What to work on:
Transcribe only the lines of the listing below from the one holding "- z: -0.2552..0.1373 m" through the one holding "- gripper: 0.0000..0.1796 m", inclusive, without any change.

>>>

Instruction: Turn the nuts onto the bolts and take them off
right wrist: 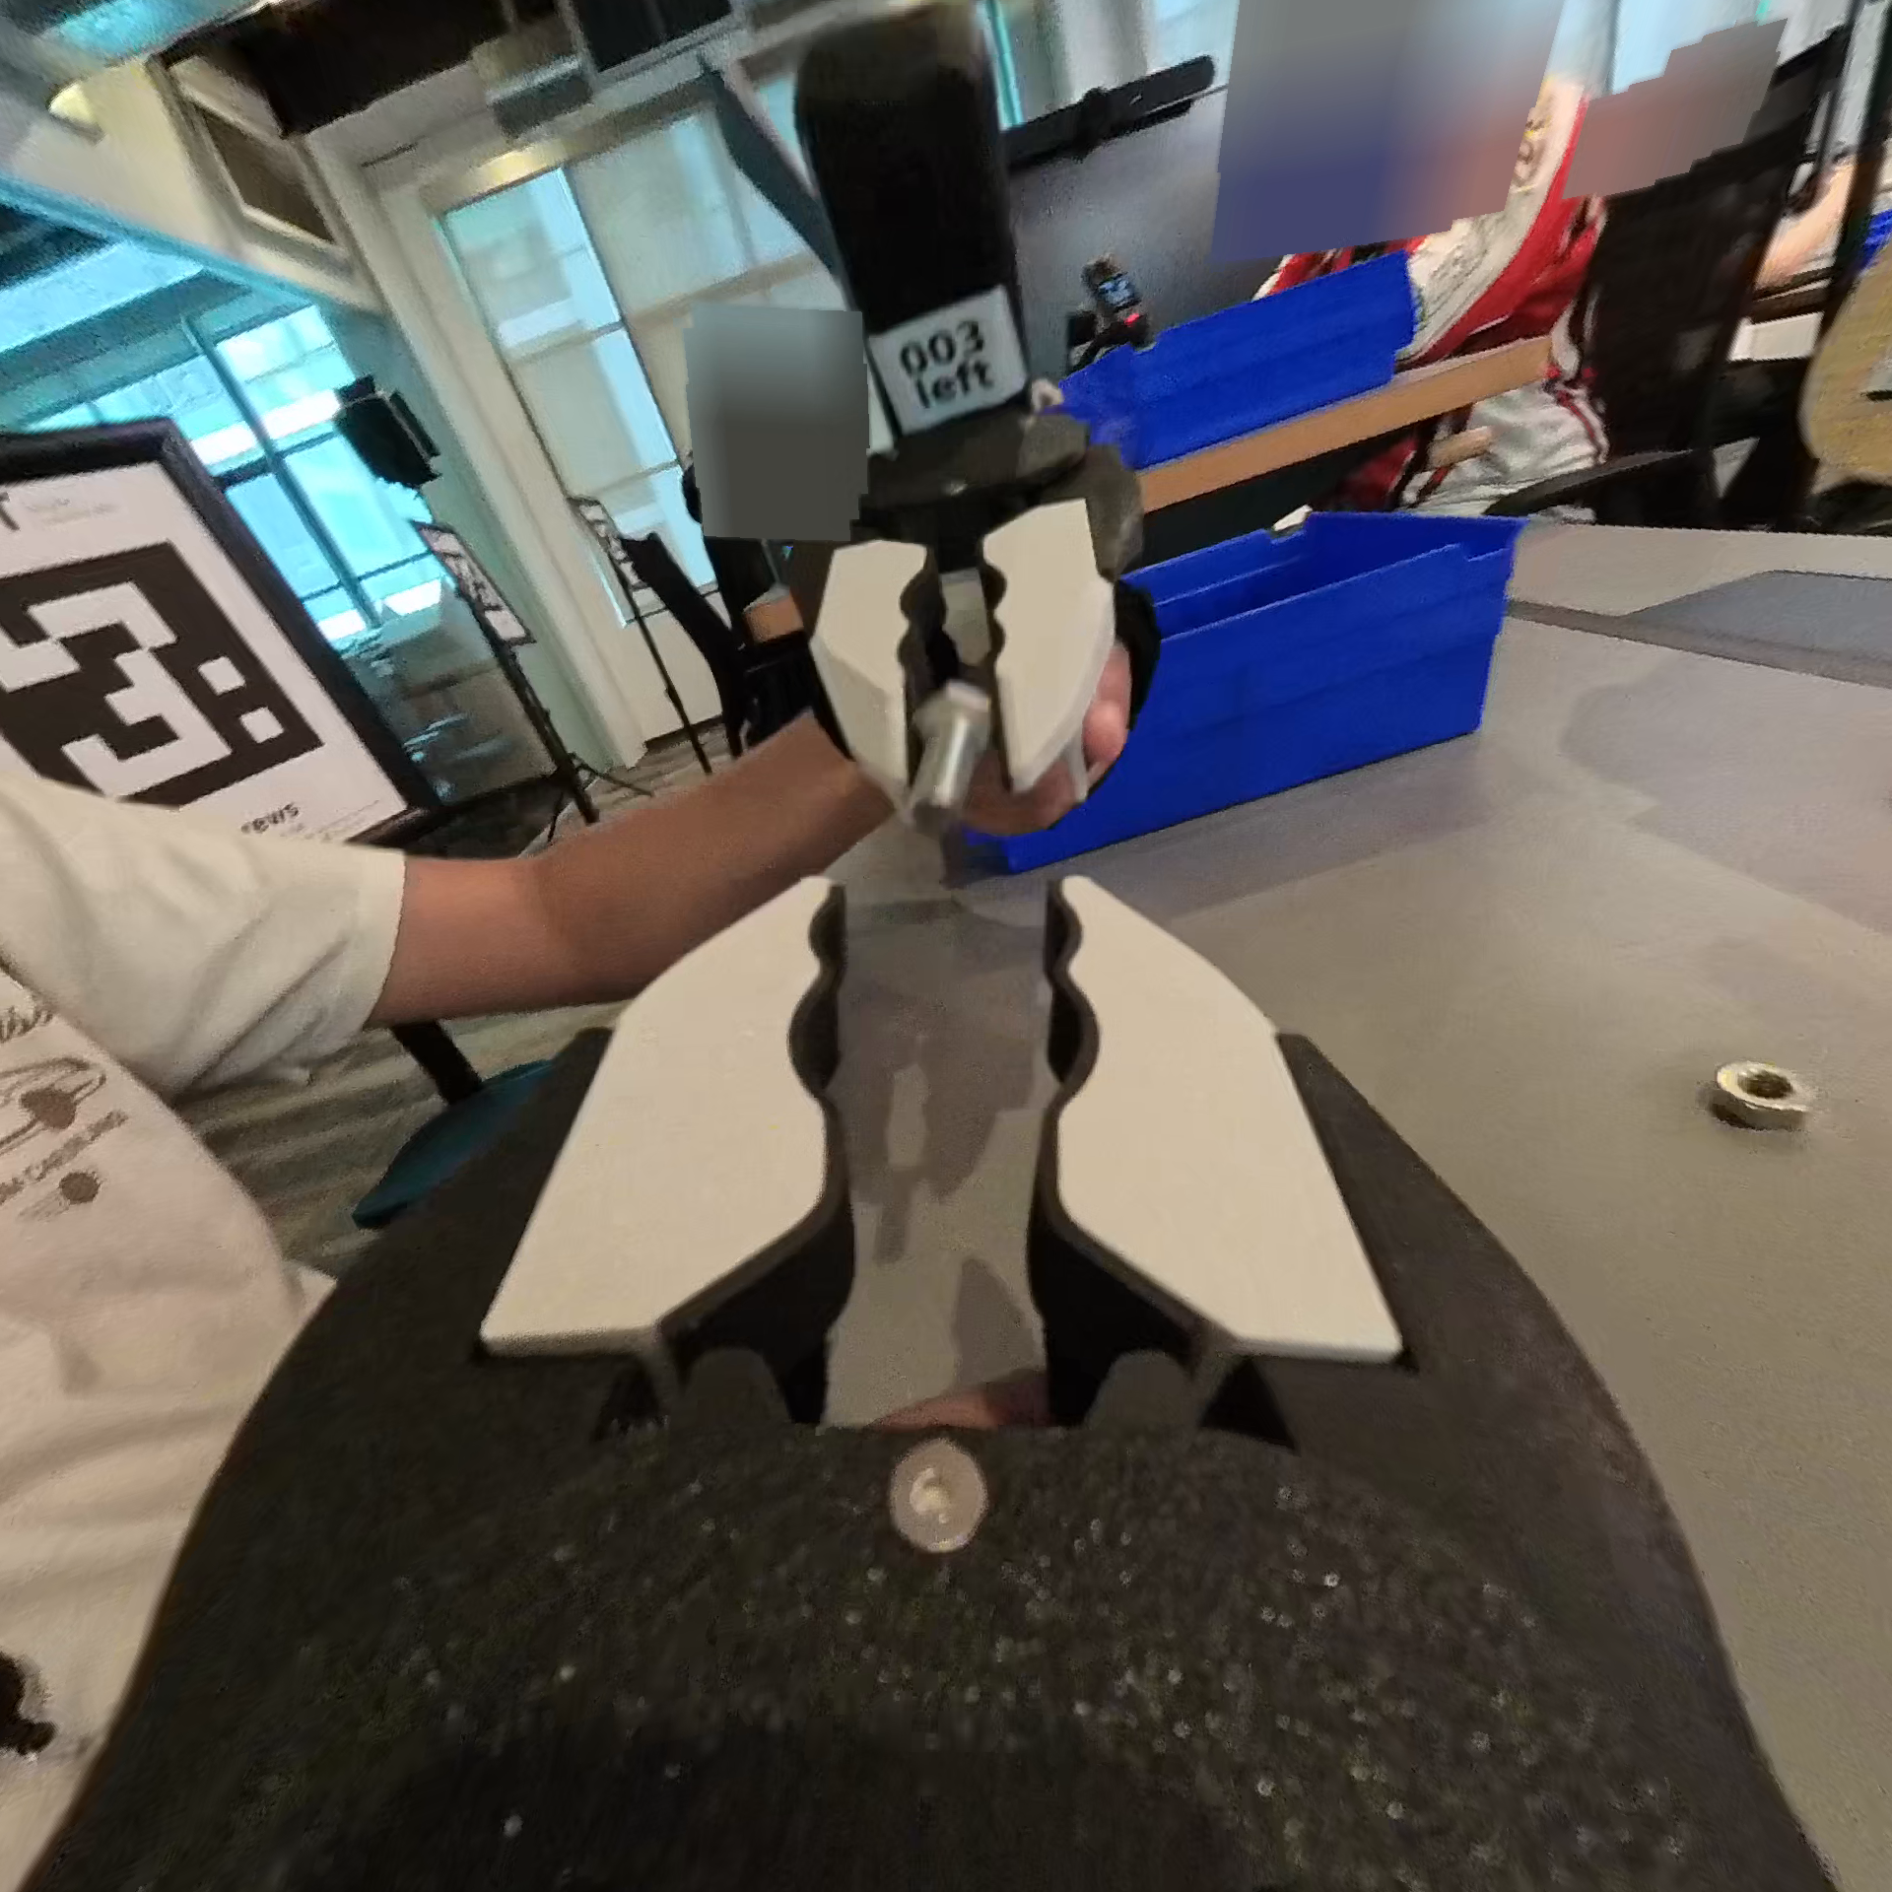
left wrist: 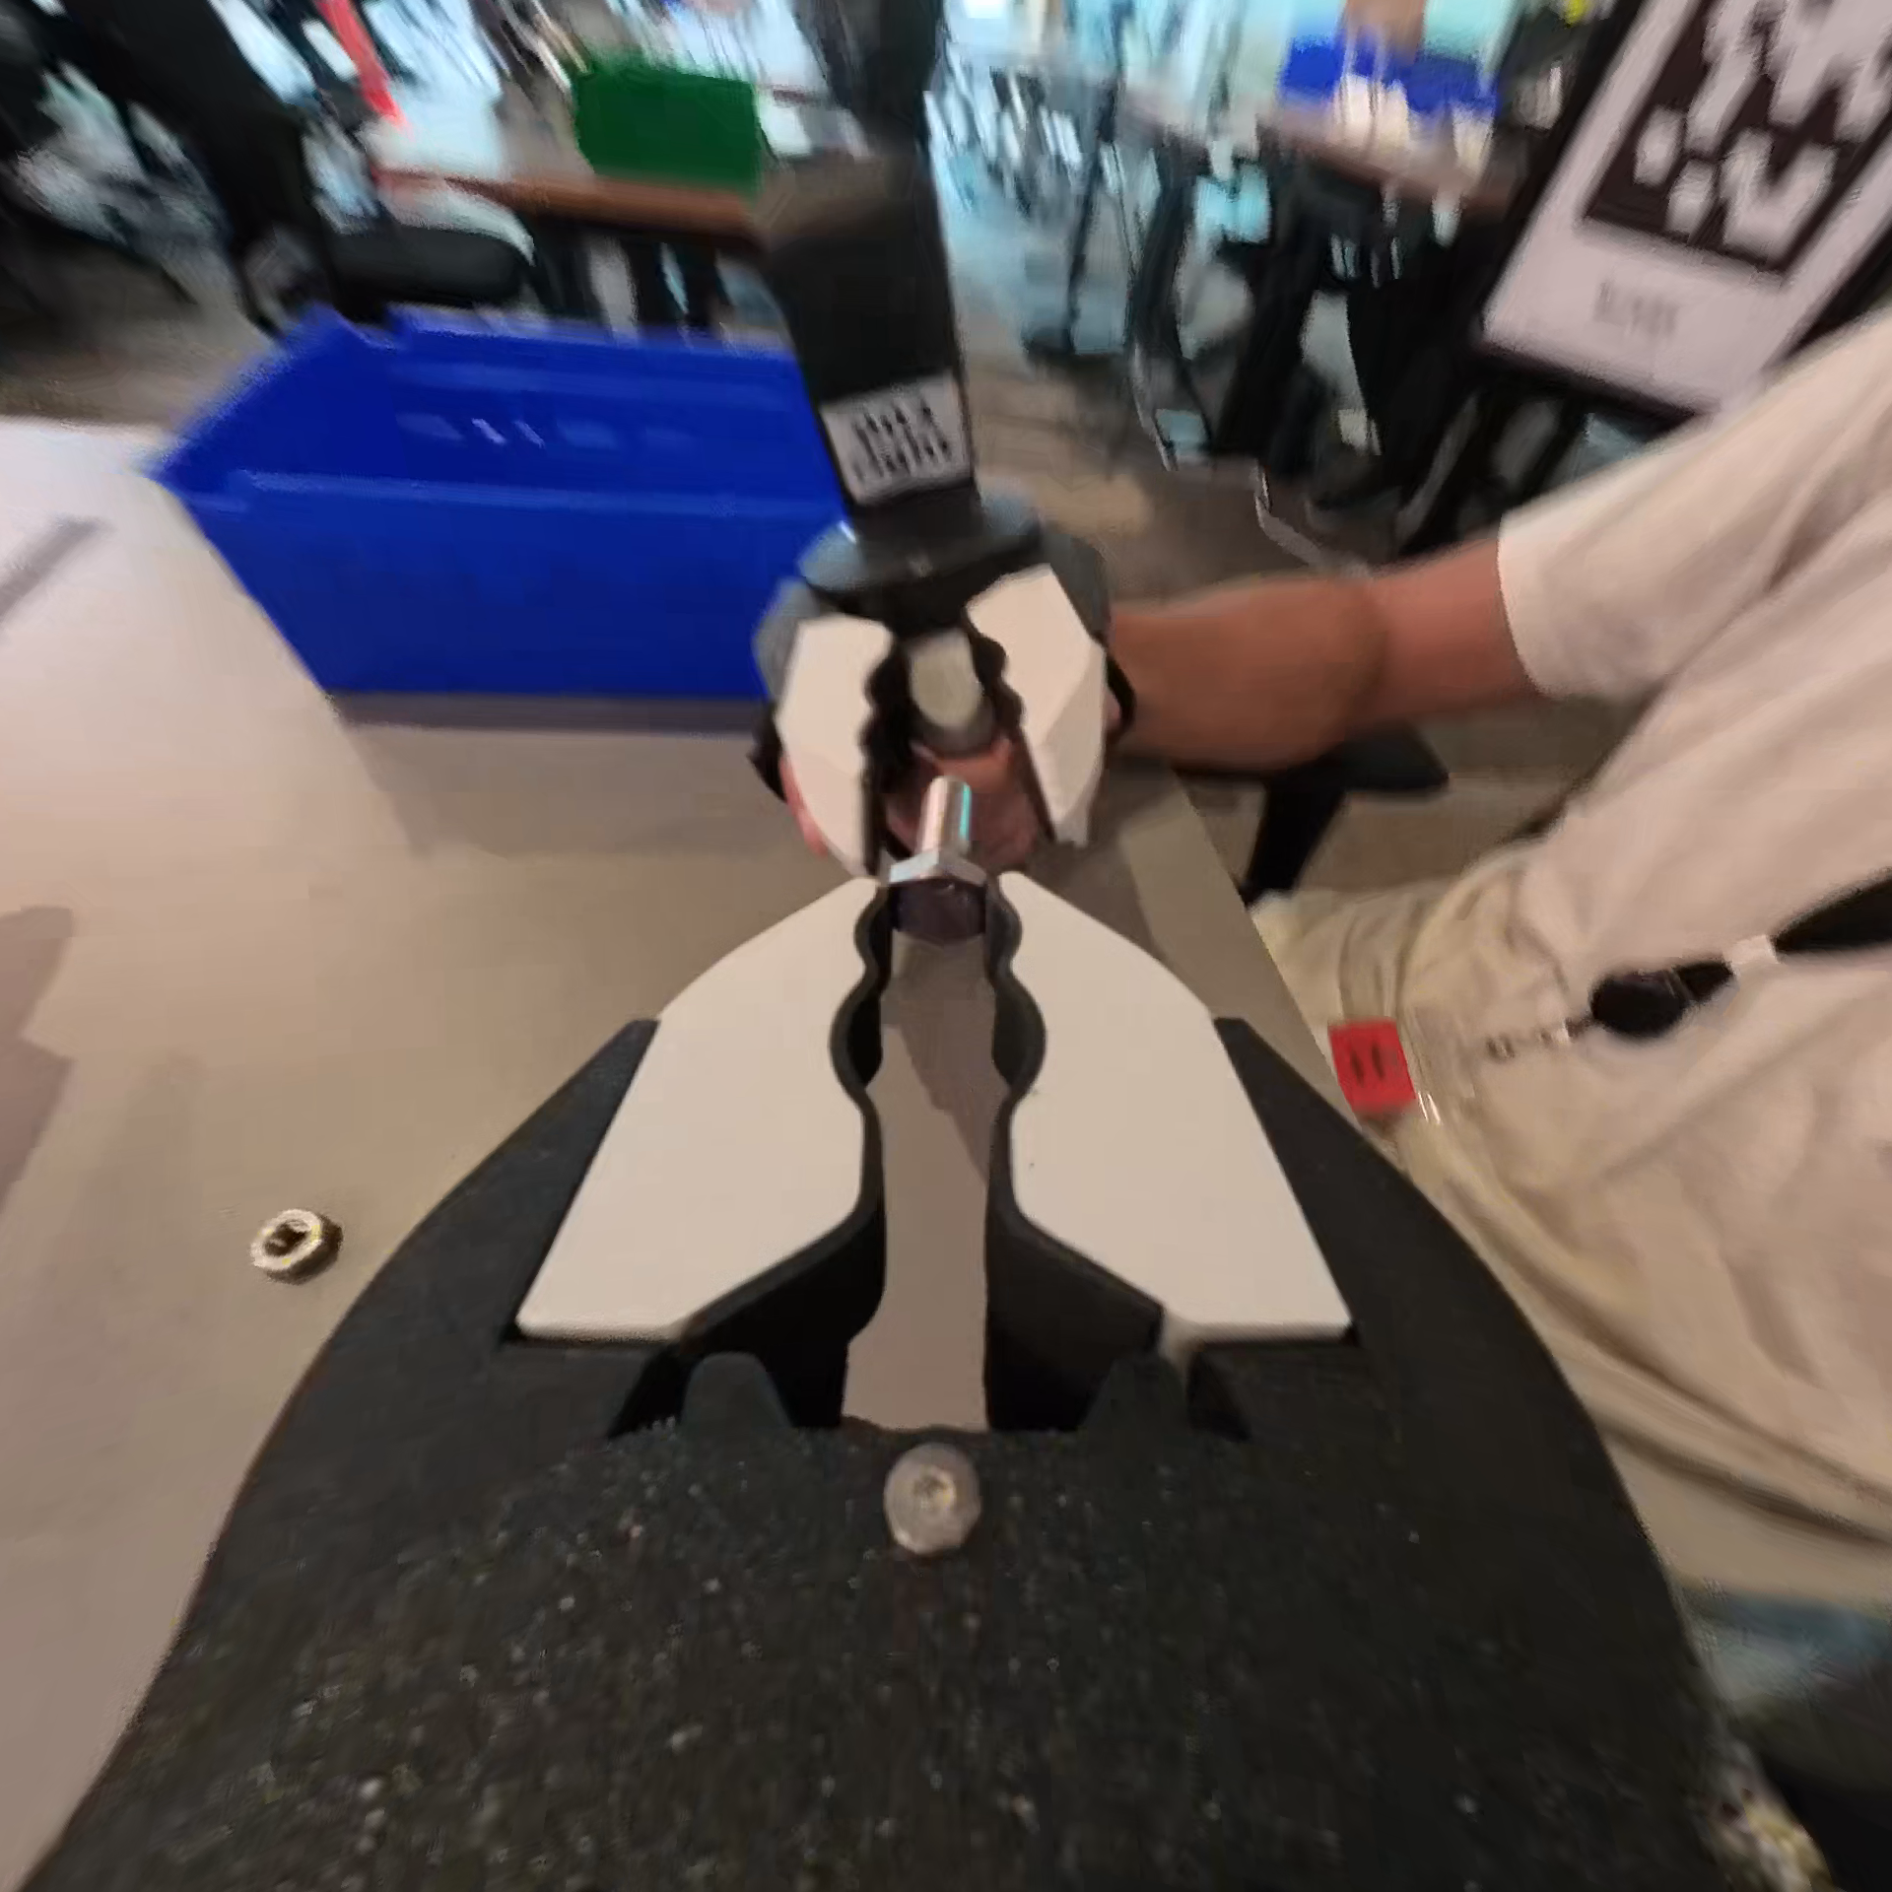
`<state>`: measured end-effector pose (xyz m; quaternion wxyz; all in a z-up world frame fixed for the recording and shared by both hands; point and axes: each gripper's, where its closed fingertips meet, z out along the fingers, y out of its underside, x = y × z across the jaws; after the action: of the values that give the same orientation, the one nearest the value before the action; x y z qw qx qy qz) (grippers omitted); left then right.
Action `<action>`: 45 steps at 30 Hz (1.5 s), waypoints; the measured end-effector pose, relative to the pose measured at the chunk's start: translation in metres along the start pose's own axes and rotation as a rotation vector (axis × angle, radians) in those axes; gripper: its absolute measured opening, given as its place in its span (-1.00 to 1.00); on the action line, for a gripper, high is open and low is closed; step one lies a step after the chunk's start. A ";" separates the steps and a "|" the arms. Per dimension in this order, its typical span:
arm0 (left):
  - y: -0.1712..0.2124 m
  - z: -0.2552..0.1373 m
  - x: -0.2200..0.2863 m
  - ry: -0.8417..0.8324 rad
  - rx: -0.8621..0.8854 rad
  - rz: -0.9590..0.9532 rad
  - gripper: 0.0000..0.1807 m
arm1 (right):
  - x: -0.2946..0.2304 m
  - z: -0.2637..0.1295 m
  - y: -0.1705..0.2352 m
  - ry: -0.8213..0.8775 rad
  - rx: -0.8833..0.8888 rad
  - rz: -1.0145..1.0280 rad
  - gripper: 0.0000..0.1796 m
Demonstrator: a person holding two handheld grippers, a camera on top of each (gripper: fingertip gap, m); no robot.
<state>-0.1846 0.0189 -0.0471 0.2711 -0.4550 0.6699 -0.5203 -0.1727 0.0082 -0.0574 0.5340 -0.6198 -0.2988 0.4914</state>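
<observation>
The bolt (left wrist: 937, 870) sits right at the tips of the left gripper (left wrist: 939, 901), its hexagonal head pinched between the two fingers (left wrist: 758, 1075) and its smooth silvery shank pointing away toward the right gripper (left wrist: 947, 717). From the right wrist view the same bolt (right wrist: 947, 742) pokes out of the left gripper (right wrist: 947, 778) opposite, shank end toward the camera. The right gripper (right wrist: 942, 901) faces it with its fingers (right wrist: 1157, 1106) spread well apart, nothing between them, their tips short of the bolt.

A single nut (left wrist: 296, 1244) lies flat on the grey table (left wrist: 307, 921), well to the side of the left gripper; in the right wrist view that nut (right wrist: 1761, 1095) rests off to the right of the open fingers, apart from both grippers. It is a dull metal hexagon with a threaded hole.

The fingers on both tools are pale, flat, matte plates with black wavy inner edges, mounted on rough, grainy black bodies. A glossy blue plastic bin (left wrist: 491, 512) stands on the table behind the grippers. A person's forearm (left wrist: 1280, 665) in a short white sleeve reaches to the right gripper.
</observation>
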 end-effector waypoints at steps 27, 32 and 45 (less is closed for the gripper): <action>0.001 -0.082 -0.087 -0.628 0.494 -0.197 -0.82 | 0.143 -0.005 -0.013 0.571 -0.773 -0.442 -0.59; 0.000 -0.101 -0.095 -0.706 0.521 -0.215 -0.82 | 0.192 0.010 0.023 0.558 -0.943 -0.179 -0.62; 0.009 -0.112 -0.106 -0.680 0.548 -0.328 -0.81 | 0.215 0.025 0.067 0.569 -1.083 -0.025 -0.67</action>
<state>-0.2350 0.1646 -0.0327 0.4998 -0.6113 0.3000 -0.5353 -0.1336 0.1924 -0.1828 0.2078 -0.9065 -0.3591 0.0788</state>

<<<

Worked solution:
  - z: -0.2552..0.1373 m
  - x: -0.2200..0.2863 m
  - ry: -0.8417..0.8324 rad
  - rx: -0.8621..0.8854 rad
  - rz: -0.9590..0.9532 rad
  - gripper: 0.0000..0.1807 m
arm1 (right):
  - x: -0.2946..0.2304 m
  - z: -0.2637..0.1295 m
  - y: -0.1705..0.2352 m
  - ry: -0.8213..0.8775 rad
  - rx: -0.8833..0.8888 rad
  - rz: -1.0145..1.0280 rad
  - gripper: 0.0000..0.1796 m

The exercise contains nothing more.